[Records drawn from a dataset]
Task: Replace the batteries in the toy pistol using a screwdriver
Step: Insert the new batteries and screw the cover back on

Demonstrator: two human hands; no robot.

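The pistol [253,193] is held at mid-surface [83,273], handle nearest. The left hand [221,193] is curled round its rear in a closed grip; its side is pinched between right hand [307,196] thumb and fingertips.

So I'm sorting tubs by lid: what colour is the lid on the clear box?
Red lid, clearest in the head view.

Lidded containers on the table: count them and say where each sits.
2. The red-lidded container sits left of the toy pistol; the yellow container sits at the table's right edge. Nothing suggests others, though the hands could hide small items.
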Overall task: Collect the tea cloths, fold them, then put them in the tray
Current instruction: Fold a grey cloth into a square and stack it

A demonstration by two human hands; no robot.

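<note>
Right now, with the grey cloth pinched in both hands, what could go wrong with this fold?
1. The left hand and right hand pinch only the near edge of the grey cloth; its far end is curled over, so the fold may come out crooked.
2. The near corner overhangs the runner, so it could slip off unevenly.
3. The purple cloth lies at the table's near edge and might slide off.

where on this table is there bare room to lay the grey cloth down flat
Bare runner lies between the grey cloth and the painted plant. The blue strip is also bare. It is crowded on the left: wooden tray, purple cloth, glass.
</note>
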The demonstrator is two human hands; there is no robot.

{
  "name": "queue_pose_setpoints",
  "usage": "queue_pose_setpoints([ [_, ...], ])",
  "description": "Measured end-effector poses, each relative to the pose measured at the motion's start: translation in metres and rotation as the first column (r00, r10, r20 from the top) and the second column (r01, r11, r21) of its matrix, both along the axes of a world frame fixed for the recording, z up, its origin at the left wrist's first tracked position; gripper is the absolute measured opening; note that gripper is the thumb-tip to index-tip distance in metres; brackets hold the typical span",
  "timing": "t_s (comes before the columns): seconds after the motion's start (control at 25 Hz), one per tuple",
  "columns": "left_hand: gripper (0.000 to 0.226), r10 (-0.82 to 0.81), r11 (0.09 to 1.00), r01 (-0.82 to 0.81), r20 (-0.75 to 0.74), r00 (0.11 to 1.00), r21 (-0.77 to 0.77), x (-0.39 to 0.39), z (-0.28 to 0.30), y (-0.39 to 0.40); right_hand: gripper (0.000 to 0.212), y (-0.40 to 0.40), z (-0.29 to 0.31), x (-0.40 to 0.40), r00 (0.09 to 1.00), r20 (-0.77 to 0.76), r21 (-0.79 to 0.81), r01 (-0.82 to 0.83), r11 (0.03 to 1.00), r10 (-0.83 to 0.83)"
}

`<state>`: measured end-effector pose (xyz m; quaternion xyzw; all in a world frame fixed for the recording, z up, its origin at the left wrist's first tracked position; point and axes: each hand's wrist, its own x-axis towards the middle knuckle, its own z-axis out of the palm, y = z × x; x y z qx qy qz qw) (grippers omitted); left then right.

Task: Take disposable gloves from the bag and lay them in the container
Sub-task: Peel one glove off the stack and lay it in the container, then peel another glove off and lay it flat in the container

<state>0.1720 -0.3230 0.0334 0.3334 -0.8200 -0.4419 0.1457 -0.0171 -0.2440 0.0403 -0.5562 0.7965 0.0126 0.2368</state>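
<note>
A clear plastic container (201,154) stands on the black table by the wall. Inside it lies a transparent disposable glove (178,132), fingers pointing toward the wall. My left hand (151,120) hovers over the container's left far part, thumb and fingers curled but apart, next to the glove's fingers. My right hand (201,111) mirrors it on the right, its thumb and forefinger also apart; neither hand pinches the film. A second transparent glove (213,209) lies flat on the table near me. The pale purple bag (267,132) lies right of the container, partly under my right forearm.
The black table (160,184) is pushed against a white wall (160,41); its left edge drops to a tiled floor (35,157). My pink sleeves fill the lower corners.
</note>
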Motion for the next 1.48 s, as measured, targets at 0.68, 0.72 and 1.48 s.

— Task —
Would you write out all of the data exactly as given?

— Response to this exercise —
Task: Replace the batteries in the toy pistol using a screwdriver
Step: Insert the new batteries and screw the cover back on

Demonstrator: two human hands; no robot.

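The pistol [253,193] is held at mid-surface [83,273], handle nearest. The left hand [221,193] is curled round its rear in a closed grip; its side is pinched between right hand [307,196] thumb and fingertips.

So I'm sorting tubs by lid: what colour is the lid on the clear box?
Red lid, clearest in the head view.

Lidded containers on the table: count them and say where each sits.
2. The red-lidded container sits left of the toy pistol; the yellow container sits at the table's right edge. Nothing suggests others, though the hands could hide small items.
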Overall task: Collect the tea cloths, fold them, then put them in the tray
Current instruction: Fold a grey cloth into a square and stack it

A demonstration by two human hands; no robot.

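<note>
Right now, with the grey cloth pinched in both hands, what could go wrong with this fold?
1. The left hand and right hand pinch only the near edge of the grey cloth; its far end is curled over, so the fold may come out crooked.
2. The near corner overhangs the runner, so it could slip off unevenly.
3. The purple cloth lies at the table's near edge and might slide off.

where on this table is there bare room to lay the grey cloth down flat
Bare runner lies between the grey cloth and the painted plant. The blue strip is also bare. It is crowded on the left: wooden tray, purple cloth, glass.
</note>
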The demonstrator is two human hands; there is no robot.

{
  "name": "queue_pose_setpoints",
  "usage": "queue_pose_setpoints([ [_, ...], ])",
  "description": "Measured end-effector poses, each relative to the pose measured at the motion's start: translation in metres and rotation as the first column (r00, r10, r20 from the top) and the second column (r01, r11, r21) of its matrix, both along the axes of a world frame fixed for the recording, z up, its origin at the left wrist's first tracked position; gripper is the absolute measured opening; note that gripper is the thumb-tip to index-tip distance in metres; brackets hold the typical span",
  "timing": "t_s (comes before the columns): seconds after the motion's start (control at 25 Hz), one per tuple",
  "columns": "left_hand: gripper (0.000 to 0.226), r10 (-0.82 to 0.81), r11 (0.09 to 1.00), r01 (-0.82 to 0.81), r20 (-0.75 to 0.74), r00 (0.11 to 1.00), r21 (-0.77 to 0.77), x (-0.39 to 0.39), z (-0.28 to 0.30), y (-0.39 to 0.40); right_hand: gripper (0.000 to 0.212), y (-0.40 to 0.40), z (-0.29 to 0.31), x (-0.40 to 0.40), r00 (0.09 to 1.00), r20 (-0.77 to 0.76), r21 (-0.79 to 0.81), r01 (-0.82 to 0.83), r11 (0.03 to 1.00), r10 (-0.83 to 0.83)"
}

`<state>`: measured end-effector pose (xyz m; quaternion xyzw; all in a world frame fixed for the recording, z up, its origin at the left wrist's first tracked position; point and axes: each hand's wrist, its own x-axis towards the middle knuckle, its own z-axis out of the palm, y = z × x; x y z qx qy qz qw) (grippers omitted); left then right.

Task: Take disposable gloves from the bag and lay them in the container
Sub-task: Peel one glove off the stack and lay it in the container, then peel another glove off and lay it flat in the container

<state>0.1720 -0.3230 0.0334 0.3334 -0.8200 -0.4419 0.1457 -0.0171 -0.2440 0.0403 -0.5562 0.7965 0.0126 0.2368</state>
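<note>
A clear plastic container (201,154) stands on the black table by the wall. Inside it lies a transparent disposable glove (178,132), fingers pointing toward the wall. My left hand (151,120) hovers over the container's left far part, thumb and fingers curled but apart, next to the glove's fingers. My right hand (201,111) mirrors it on the right, its thumb and forefinger also apart; neither hand pinches the film. A second transparent glove (213,209) lies flat on the table near me. The pale purple bag (267,132) lies right of the container, partly under my right forearm.
The black table (160,184) is pushed against a white wall (160,41); its left edge drops to a tiled floor (35,157). My pink sleeves fill the lower corners.
</note>
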Motion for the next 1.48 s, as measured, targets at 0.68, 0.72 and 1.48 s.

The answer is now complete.